BEGIN

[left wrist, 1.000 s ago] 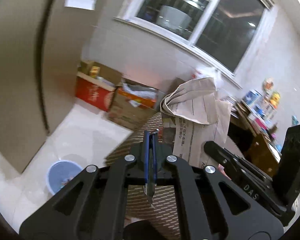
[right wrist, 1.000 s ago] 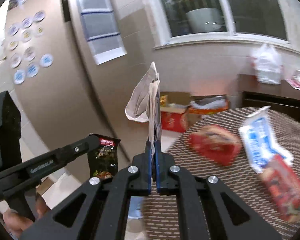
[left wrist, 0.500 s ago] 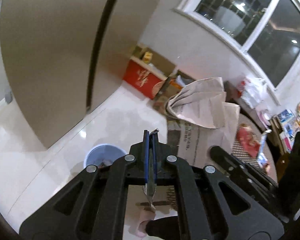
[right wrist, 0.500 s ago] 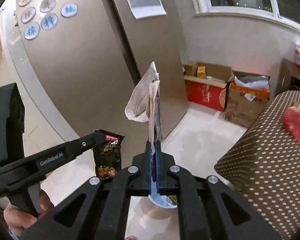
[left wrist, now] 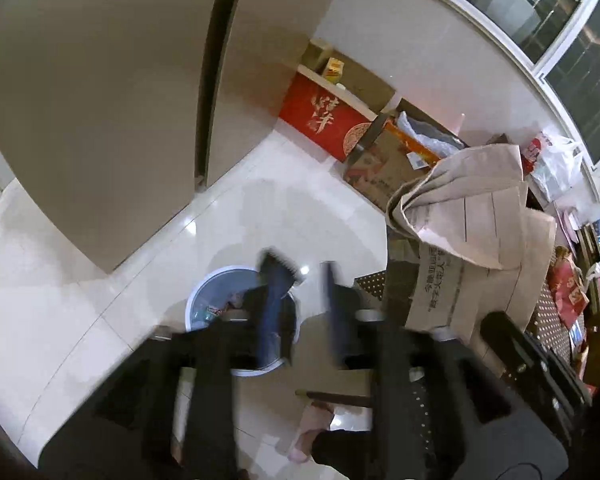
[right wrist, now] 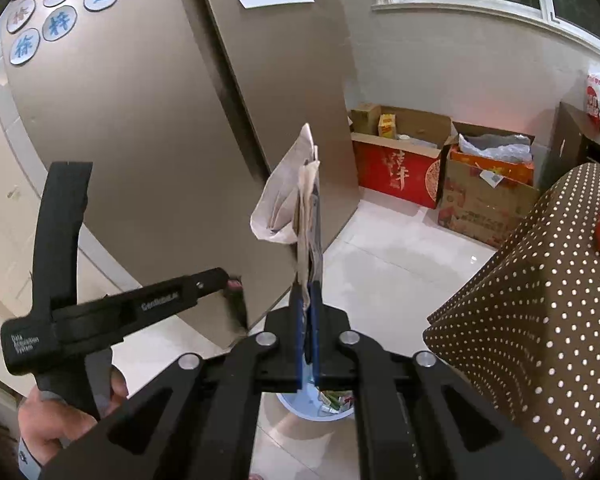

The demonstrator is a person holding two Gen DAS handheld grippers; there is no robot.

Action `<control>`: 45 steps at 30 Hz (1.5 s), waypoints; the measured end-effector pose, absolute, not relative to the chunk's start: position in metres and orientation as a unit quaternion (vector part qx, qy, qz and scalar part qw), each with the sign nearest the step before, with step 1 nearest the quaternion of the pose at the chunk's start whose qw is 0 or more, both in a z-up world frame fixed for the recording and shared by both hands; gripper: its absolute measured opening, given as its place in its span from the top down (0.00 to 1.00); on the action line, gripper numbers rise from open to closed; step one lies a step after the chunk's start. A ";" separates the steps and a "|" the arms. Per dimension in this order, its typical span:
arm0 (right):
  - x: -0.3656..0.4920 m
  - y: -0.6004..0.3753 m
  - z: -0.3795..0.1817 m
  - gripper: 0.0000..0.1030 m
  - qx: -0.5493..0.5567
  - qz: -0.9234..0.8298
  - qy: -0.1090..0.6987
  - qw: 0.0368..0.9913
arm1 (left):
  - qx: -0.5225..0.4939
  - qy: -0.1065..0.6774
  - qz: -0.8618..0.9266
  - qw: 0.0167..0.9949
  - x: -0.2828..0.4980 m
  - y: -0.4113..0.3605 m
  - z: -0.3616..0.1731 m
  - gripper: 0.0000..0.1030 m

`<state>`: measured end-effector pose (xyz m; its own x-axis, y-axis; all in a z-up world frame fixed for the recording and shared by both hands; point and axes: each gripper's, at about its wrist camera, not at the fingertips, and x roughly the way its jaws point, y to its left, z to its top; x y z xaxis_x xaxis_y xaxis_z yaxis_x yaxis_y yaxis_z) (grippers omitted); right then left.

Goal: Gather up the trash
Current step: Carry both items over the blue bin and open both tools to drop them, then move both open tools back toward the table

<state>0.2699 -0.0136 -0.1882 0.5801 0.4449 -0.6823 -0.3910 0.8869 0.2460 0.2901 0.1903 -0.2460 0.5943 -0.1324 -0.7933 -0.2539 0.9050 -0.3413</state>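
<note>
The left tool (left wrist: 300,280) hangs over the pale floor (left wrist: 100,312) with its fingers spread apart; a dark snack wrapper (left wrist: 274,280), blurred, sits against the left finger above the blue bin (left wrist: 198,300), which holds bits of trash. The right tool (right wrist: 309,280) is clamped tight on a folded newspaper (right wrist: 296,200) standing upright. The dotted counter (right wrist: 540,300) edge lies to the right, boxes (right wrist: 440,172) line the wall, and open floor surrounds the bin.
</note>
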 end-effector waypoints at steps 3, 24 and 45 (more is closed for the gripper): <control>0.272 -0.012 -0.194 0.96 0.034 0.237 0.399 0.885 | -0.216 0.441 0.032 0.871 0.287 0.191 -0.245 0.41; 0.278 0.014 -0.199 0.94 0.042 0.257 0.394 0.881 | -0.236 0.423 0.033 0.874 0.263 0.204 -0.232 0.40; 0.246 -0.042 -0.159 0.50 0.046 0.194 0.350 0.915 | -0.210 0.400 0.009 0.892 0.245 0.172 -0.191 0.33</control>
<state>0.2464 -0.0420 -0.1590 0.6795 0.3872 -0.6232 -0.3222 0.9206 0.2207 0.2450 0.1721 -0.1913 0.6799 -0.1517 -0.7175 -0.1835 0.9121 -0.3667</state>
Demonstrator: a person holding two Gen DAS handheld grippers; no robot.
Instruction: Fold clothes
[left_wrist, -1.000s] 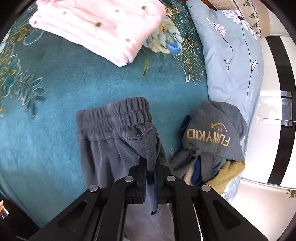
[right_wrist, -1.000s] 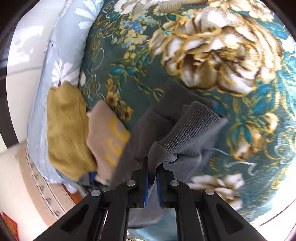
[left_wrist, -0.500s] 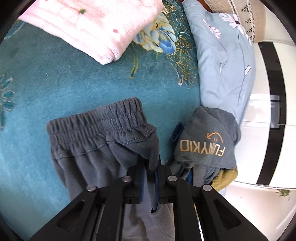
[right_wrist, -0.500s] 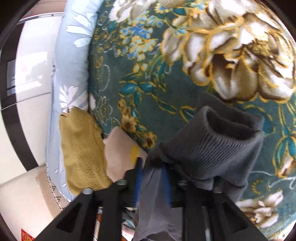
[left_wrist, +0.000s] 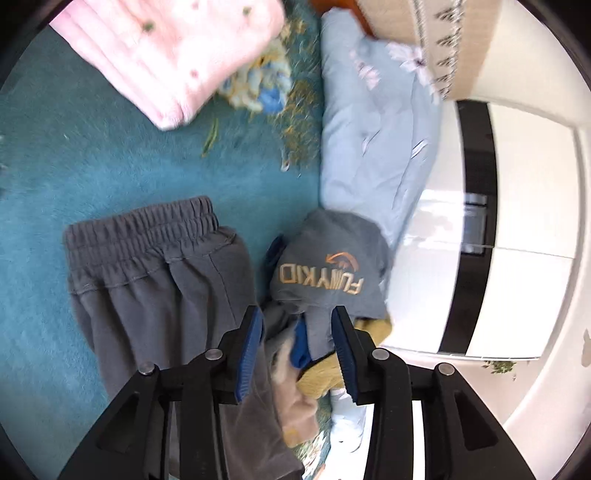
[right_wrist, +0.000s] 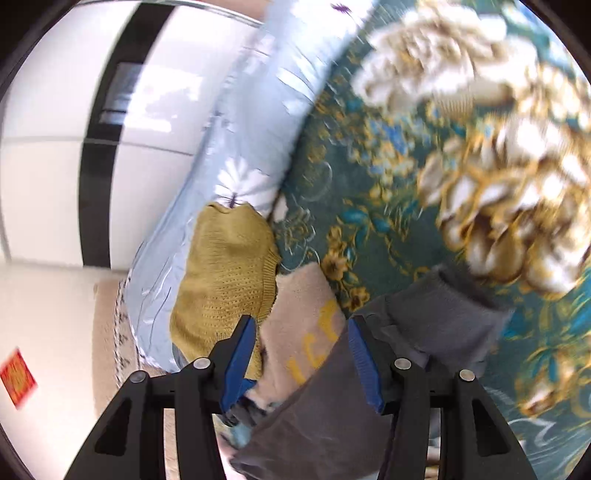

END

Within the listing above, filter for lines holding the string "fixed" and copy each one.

Action `<control>`: 45 steps at 30 Hz (1.5 s), waypoints; the measured end-effector pose, absolute, not relative to the chunk's start: position in metres and orientation as a unit quaternion (vector part qx, qy, qz and scalar part qw), each with the sign nearest the step before, with step 1 nearest the quaternion of the pose at the chunk's start whose qw is 0 or more, both in a z-up world frame fixed for the recording and shared by both hands; gripper: its absolute measured opening, given as its place in its span from the top down (0.00 to 1.00); on the action line, gripper numbers rise from open to closed; step one lies a step after the chunk's start. A ";" separates the steps and a "|" the arms. Per dimension in this order, its typical span:
`<state>`: measured end-effector pose (xyz m; its own x-axis, y-axis; all in a z-up world frame fixed for the recording and shared by both hands; point and axes: each gripper's, at about its wrist camera, not at the fingertips, and x roughly the way its jaws point, y to its left, z to its top; x y z xaxis_x xaxis_y xaxis_z yaxis_x yaxis_y yaxis_z) (grippers omitted); right then left.

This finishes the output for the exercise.